Empowering Data Scientists at Farfetch to GoFar with PaaS
Machine Learning is a strategic goal at Farfetch, and enabling Data Scientists to be more productive is a key objective to achieve it. Cloud Providers like AWS, Google, Azure have a lot of services/products which offer various capabilities to create value in ML and Data space. But often the problem with using these services, or building one such Product from scratch is that the key stakeholders - the Data Scientists are ignored. While these products/services (cloud offerings) are capable of hosting/delivering the promised models/analytics, the workflow of a Data Scientist which is integrated with the existing enterprise infrastructure (approvals, security, access, setup) is quite overlooked, and often the onus falls on the User who is solving the problem - making it a tedious job to navigate through the Enterprise tree to figure out what needs to be done to get setup.
As an Azure strategic partner, at Farfetch our objective is to leverage its enterprise services along with cutting edge Open Source technologies and add value for our Data Scientists to enable them to hit the ground running with every problem.
Every process/requirement is captured with the spotlight on Data Scientists.

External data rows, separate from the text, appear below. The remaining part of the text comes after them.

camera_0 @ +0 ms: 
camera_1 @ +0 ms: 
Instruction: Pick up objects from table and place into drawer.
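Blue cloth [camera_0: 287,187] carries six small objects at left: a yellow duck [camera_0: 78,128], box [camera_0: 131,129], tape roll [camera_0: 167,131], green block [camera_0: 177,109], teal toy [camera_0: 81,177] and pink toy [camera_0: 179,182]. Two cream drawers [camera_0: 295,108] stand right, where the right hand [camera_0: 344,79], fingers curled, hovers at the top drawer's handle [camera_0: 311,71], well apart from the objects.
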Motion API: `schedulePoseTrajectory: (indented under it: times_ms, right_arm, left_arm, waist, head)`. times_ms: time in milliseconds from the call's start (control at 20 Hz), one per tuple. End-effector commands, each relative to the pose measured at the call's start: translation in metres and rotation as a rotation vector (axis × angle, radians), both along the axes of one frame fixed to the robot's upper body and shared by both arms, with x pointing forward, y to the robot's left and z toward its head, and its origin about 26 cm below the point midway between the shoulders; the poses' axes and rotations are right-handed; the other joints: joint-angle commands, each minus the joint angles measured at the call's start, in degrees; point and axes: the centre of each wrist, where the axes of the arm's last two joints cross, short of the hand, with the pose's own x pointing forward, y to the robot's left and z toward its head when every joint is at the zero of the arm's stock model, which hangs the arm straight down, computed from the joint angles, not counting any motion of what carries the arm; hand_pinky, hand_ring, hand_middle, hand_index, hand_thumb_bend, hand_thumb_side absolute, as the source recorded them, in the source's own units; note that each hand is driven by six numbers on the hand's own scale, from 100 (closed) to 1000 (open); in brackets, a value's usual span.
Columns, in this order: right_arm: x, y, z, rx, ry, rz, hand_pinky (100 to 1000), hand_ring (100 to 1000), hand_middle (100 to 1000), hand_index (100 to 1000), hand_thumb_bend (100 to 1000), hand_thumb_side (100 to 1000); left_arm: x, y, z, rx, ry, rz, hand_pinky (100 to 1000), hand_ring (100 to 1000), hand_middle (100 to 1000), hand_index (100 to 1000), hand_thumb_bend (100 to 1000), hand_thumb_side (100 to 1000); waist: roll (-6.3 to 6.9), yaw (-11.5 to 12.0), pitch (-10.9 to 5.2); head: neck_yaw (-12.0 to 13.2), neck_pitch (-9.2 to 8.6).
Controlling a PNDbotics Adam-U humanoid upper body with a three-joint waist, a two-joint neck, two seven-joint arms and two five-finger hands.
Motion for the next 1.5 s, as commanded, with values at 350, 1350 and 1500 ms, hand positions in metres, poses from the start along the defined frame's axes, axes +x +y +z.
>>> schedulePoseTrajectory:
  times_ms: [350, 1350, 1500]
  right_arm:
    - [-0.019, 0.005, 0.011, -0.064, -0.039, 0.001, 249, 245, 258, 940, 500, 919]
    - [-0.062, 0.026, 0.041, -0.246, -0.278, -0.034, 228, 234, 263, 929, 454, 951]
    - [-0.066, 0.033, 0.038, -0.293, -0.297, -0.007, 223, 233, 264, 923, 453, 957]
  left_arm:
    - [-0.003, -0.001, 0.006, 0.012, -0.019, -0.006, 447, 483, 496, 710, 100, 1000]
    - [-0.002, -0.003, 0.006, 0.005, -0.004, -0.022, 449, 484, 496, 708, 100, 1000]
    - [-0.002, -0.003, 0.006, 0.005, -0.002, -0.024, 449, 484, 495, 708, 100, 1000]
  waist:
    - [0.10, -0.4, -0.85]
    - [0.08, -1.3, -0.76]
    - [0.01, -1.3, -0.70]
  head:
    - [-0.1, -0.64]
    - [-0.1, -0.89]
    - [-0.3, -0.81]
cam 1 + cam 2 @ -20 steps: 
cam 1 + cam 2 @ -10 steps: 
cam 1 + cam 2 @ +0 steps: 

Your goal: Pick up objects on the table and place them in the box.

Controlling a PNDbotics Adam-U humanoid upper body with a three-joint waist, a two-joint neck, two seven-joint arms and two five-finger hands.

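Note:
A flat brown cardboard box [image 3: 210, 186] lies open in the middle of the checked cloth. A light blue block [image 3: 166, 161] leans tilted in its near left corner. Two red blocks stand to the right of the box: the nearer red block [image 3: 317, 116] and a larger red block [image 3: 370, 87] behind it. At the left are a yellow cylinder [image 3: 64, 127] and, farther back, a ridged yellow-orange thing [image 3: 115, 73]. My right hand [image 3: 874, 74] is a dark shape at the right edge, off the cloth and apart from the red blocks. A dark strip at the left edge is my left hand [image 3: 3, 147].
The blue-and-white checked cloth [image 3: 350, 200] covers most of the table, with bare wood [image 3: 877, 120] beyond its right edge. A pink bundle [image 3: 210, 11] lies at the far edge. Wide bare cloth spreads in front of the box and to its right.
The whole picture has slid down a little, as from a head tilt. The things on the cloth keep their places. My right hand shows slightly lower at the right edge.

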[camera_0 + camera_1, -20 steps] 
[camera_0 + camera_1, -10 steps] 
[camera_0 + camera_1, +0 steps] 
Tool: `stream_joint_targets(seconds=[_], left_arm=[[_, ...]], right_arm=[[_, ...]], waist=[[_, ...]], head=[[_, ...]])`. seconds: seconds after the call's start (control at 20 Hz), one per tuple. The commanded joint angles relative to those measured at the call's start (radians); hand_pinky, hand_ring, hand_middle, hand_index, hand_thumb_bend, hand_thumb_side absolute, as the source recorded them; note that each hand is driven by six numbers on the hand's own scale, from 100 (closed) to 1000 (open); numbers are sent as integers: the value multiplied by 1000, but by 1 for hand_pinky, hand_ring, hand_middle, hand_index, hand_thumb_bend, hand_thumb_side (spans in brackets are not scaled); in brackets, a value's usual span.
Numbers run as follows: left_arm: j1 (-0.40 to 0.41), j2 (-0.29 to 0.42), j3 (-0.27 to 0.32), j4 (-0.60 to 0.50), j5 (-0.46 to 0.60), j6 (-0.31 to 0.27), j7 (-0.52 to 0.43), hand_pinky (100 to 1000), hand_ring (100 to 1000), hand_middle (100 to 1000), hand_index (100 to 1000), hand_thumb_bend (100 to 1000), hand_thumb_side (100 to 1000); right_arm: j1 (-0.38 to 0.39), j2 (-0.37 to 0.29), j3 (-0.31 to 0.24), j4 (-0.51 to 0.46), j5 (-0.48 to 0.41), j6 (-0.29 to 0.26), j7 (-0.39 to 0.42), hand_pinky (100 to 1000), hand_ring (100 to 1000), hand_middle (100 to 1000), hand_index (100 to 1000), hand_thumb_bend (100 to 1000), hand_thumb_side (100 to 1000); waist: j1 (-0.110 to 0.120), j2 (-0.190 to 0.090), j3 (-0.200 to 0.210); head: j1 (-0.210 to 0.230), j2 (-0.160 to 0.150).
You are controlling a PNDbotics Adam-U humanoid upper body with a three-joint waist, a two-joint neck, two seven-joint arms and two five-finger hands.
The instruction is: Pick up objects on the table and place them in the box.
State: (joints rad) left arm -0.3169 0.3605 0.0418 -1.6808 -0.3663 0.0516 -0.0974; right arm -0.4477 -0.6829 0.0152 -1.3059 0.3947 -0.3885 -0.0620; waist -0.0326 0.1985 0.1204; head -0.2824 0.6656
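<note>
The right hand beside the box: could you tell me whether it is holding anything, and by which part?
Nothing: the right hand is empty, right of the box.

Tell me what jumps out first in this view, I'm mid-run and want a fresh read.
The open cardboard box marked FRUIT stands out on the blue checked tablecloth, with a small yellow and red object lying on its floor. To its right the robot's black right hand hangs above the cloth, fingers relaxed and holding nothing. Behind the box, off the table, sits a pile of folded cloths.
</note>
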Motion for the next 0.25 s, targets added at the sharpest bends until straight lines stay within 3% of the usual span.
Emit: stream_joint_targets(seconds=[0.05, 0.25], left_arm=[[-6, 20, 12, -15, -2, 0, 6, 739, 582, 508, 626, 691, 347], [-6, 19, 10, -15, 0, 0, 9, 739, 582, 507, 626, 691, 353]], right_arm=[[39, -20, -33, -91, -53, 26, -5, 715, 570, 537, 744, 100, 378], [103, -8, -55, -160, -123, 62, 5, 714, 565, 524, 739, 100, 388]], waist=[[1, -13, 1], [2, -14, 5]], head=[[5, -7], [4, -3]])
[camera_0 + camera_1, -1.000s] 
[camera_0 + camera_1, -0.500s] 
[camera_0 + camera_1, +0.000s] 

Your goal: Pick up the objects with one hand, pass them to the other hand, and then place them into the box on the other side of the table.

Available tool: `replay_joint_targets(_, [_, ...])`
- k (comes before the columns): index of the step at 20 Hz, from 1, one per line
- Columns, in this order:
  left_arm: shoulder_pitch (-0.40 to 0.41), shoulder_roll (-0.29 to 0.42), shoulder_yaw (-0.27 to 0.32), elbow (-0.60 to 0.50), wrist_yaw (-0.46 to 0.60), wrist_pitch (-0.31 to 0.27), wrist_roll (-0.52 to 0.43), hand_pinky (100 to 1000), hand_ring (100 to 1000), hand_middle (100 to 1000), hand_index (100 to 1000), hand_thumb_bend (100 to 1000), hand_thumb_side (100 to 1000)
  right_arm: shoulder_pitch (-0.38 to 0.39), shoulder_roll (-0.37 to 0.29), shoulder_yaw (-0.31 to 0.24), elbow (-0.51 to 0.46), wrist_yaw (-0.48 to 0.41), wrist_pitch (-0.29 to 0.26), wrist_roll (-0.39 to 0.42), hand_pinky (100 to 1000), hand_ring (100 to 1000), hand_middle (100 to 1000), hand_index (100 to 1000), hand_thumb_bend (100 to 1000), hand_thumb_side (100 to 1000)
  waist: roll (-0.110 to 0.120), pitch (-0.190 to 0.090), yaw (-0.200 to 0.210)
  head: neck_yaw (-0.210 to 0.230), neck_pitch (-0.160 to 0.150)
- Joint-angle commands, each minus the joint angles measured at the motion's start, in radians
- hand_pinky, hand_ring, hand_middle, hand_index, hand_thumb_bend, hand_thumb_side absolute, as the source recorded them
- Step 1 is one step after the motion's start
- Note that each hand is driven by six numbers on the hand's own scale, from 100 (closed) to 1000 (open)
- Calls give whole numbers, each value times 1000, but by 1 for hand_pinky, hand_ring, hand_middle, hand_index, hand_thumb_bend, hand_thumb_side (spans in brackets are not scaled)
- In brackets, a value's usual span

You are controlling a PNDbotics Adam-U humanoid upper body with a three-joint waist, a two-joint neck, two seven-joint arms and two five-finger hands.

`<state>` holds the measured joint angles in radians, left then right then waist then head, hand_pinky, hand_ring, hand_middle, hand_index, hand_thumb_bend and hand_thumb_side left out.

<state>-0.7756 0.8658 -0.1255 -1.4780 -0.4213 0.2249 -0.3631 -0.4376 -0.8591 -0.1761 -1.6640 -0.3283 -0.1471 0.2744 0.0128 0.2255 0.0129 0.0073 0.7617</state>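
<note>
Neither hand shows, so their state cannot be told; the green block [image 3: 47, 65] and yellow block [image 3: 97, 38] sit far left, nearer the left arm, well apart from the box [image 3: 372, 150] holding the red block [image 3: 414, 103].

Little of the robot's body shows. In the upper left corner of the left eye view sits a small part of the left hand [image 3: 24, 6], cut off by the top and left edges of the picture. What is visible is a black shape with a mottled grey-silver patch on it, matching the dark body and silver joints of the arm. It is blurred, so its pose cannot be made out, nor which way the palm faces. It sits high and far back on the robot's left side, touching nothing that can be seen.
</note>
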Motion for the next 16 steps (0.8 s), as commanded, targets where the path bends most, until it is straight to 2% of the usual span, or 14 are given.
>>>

The goal is always - what is the use case, and how do we enable our users to execute it efficiently; and with that (goal) in mind, we are building a Platform as a Service with multi-tenancy at its core to give control back to our users in an Enterprise context, to use/extend the platform as they please.
We identified the requirements and blockers, and have built a ML Platform around them leveraging the components as outlined below:
Workflow Orchestration Layer- Airflow on Kubernetes [7 mins]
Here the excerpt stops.